# Would you mess with this dog? LOL



## Southern by choice (Dec 14, 2014)

We moved the turkeys and put them in a pen because we had people coming to select a breeding Tom.
Our turkeys are highly territorial. They like and protect whatever they think is theirs, which in this case is a few Nigie bucks and a few mini bucks and the chickens in that field. 
They hate the LGD's because they have never been in a field where the dogs were. 
We put the dogs in with them but they attacked the dogs and we didn't want the dogs (pups) to end up going after them and killing them. We like our dogs trained to NOT kill poultry.
Moved to this pen was just temporary but oh my...
Anyway not sure but I think the turkeys started flogging at the fence. 

Amy showed up... 
	

	
	
		
		

		
			










Amy's goats were about 5-7 feet to the left of her.
Look how low Amy is crouched down. She is NOT playing.
This went on for awhile... I grabbed my camera. Yeah... I can see a coyote coming in with her. 
	

	
	
		
		

		
		
	


	




 NOT


----------



## SA Farm (Dec 14, 2014)

Nope, I would definitely keep my distance!


----------



## Baymule (Dec 14, 2014)

If I was a turkey, I'd sure think twice before messing with Amy's goats!! 
Really stupid turkey!


----------



## goats&moregoats (Dec 14, 2014)

Tom Tom turkey better run & hide, Amy isn't playing, your not seeing her funny side.  hide behind a crate or inside the hay feeder. It better be a good place or Amy's going to get'er.


----------



## Devonviolet (Dec 14, 2014)

GREAT shot, Southern!  Man-O-Man!   I wouldn't want to mess with Amy!!! No way, Jose!!!


----------



## Southern by choice (Dec 14, 2014)

LOL Amy rules! 
She is a big lovey baby too! She does this somersault thingy when she flies into the house. Yes she gets to come in from time to time for extra loving, we usually brush her and trim her nails while she is in. 
This am she got brushed, nails done  1/2 lb of venison, 1/2 lb of pork chops. 

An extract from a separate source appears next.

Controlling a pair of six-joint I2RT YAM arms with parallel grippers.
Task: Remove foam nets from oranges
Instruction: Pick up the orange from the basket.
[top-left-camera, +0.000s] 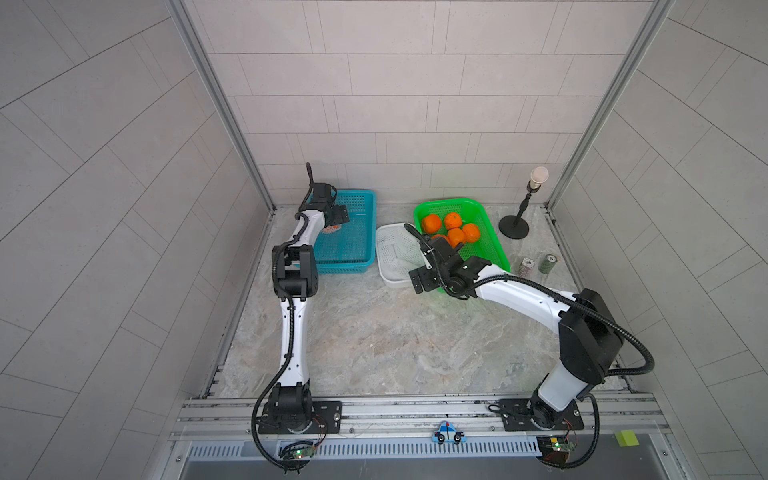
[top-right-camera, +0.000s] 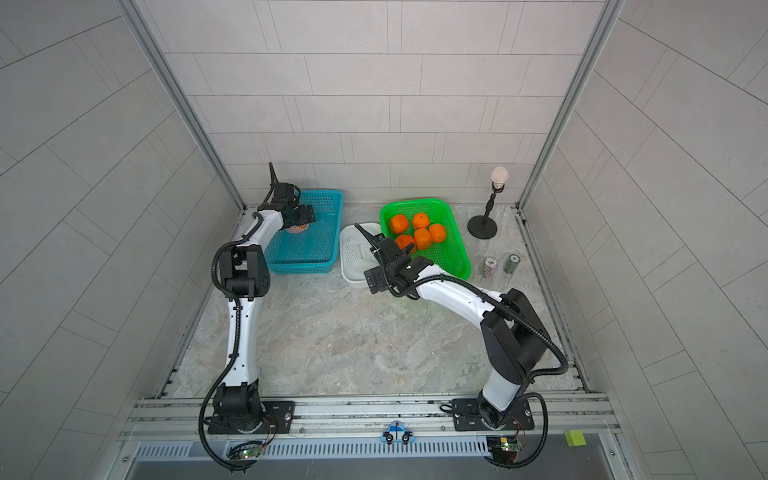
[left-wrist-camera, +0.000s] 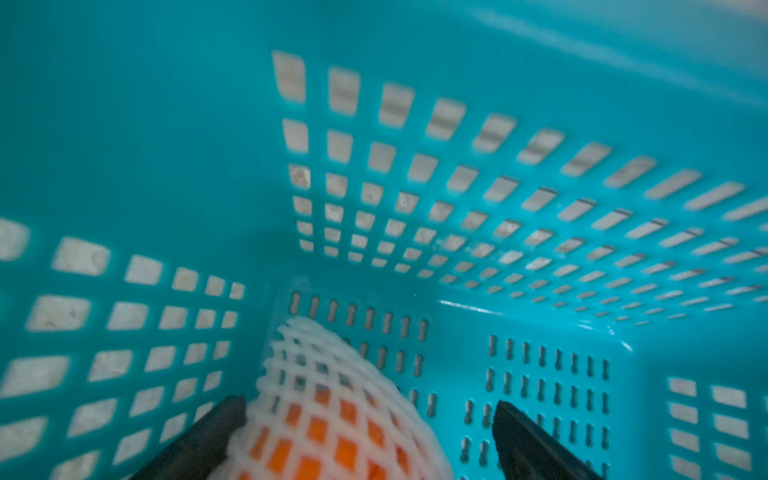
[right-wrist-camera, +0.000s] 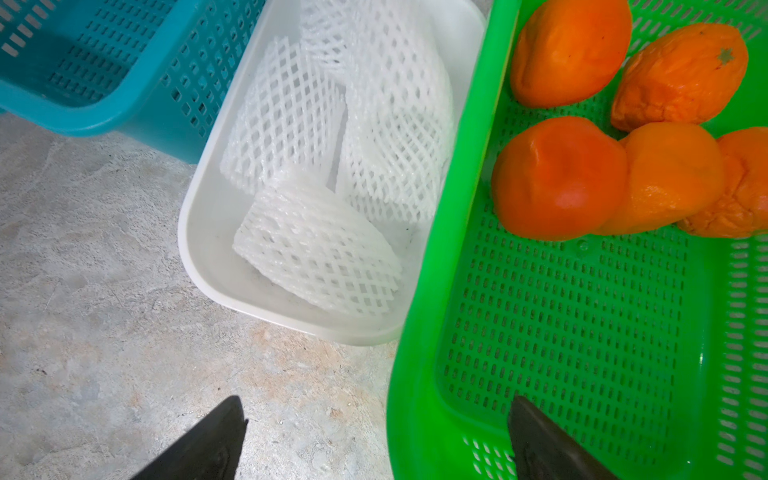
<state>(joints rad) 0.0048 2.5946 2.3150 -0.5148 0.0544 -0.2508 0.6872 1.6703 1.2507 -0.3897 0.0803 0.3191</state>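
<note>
Foam net (left-wrist-camera: 307, 357) wrapped one orange (left-wrist-camera: 316, 432) in the blue basket (top-left-camera: 345, 266) left of the white tub (right-wrist-camera: 208, 257), sitting between the spread-apart fingers of the left gripper (left-wrist-camera: 369, 403), unpinched. Inside the tub lay several empty foam nets (right-wrist-camera: 316, 249). Right of the tub, five bare oranges (right-wrist-camera: 561, 178) sat in the green basket (right-wrist-camera: 419, 291); the right gripper (right-wrist-camera: 377, 401) hung by the tub's near right corner, jaws spread wide, holding nothing

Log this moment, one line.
left gripper open around foam-netted orange, blue plastic basket; right gripper open, empty; five bare oranges, green plastic basket; loose foam nets, white plastic tub
</note>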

I need to post an update on the pups that turned 8 months, Funny story with it too!


----------



## kinder (Dec 15, 2014)

I sure love your dogs Southern, I like to watch them grow, I sure have an appreciation for the Breed.


----------



## Mike CHS (Dec 15, 2014)

The sweetest dog can look like it is enraged without much effort.


----------



## GLENMAR (Dec 15, 2014)

Wow. Mine went off at a hunting dog that was on the property this morning. These prys are not to be messed with for sure.


----------



## secuono (Dec 15, 2014)

Well, turkeys do gobble up a storm anytime you try to speak. Maybe she's trying to get get back at them for their rudeness!


----------



## Latestarter (Mar 2, 2015)

Would have loved to see that as a 2-3 minute video! I'm sure that would have been quite a bit more awe inspiring!


----------



## BlessedWithGoats (Apr 13, 2015)

Nope! Wouldn't want to mess with that dog!  Healthy respect for them!! Good girl Amy, protect your goaties!


----------